Chicago judge faces waterboarding questions
by James Oliphant
In his bid to be the number-two official at the Justice Department, Chicago federal judge Mark Filip Wednesday ran afoul of the same tripwire that almost did in his putative boss, Michael Mukasey.
Filip refused repeatedly to declare the interrogation practice known as waterboarding illegal, despite the urgings of several senators. While his hesitation is unlikely to jeopardize his nomination to be the deputy attorney general, it again underscored the level of tension between Congress and the Justice Department over the issue of torture.
At his confirmation hearing in November, Mukasey’s reluctance to brand waterboarding as torture almost derailed his nomination and led to the narrowest vote to confirm an attorney general in history. Mukasey, like Filip a federal judge, said that he couldn’t render a legal opinion without being privy to administration materials on the practice.

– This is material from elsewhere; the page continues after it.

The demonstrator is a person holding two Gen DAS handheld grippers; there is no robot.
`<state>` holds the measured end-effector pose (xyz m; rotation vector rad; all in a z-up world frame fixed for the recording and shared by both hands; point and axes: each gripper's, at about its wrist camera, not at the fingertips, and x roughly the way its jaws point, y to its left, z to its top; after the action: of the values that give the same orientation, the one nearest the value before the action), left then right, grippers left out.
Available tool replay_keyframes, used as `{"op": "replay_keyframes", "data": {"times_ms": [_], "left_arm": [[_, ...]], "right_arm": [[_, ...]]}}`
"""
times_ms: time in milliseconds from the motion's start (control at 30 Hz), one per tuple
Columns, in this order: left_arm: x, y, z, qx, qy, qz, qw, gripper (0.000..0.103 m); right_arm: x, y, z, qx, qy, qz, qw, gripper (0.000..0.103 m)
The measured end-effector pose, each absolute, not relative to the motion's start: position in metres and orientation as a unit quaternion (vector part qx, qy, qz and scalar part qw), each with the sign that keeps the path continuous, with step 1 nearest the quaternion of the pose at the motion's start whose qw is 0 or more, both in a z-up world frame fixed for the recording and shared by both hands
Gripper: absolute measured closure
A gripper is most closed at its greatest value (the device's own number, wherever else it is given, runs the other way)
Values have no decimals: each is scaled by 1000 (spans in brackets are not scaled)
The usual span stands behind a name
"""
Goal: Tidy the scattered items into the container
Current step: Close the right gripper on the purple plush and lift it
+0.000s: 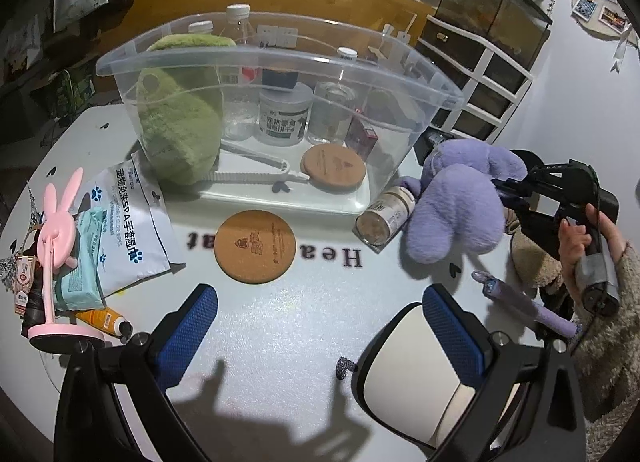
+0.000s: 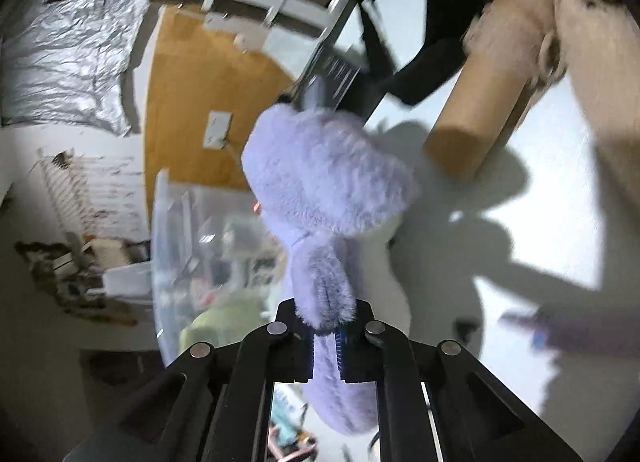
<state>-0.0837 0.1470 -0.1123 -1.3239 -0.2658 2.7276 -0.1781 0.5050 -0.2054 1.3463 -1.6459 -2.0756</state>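
A clear plastic container (image 1: 436,73) stands on the white table and holds a green plush (image 1: 180,117), jars, white tongs and a cork coaster. My right gripper (image 1: 506,191) is shut on a purple plush toy (image 1: 460,197) and holds it just right of the container; in the right wrist view the plush (image 2: 324,173) hangs from the gripper (image 2: 326,346), with the container (image 2: 192,229) to its left. My left gripper (image 1: 320,330) is open and empty above the table, near a loose cork coaster (image 1: 254,246).
A jar on its side (image 1: 386,213) lies by the container's right corner. A white pouch (image 1: 128,221), wipes pack (image 1: 82,258), pink bunny fan (image 1: 56,254) and orange tube (image 1: 104,320) lie left. A purple pen (image 1: 524,304) and a beige plush (image 2: 532,41) lie right.
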Motion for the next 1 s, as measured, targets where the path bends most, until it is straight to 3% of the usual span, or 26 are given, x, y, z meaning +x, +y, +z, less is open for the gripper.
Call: {"op": "replay_keyframes", "data": {"times_ms": [433, 700, 1000], "left_arm": [[-58, 126, -101, -416, -102, 902, 59, 0], [-35, 113, -97, -399, -58, 909, 104, 0], [-3, 118, -88, -354, 70, 914, 185, 0]], "right_arm": [[-163, 423, -186, 507, -557, -631, 184, 93], [-141, 356, -151, 567, -444, -645, 255, 93], [-94, 302, -130, 636, -306, -636, 312, 93]]}}
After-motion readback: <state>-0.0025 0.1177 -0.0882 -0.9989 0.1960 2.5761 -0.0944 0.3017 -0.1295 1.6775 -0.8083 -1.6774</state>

Filip did label waterboarding “repugnant” and was, at least, able to avail himself of an argument that Mukasey couldn’t: namely that he didn’t want render an opinion on an issue that Mukasey, his potential superior, was still studying.
None of it was good enough for Sen. Edward Kennedy (D-Mass.). “Repugnant is not the answer that meets the requirements in terms of the various statutes,” Kennedy said.
And Sen. Dick Durbin (D-Ill.), who as Filip’s home-state senator earlier praised his qualifications, said Filip’s answers presented him with a “moral dilemma.” He professed exasperation at not being able to get a legal opinion on waterboarding from either Mukasey or his hand-picked deputy, Filip.
“Do you understand the problem that creates on this side of the table?” Durbin asked Filip.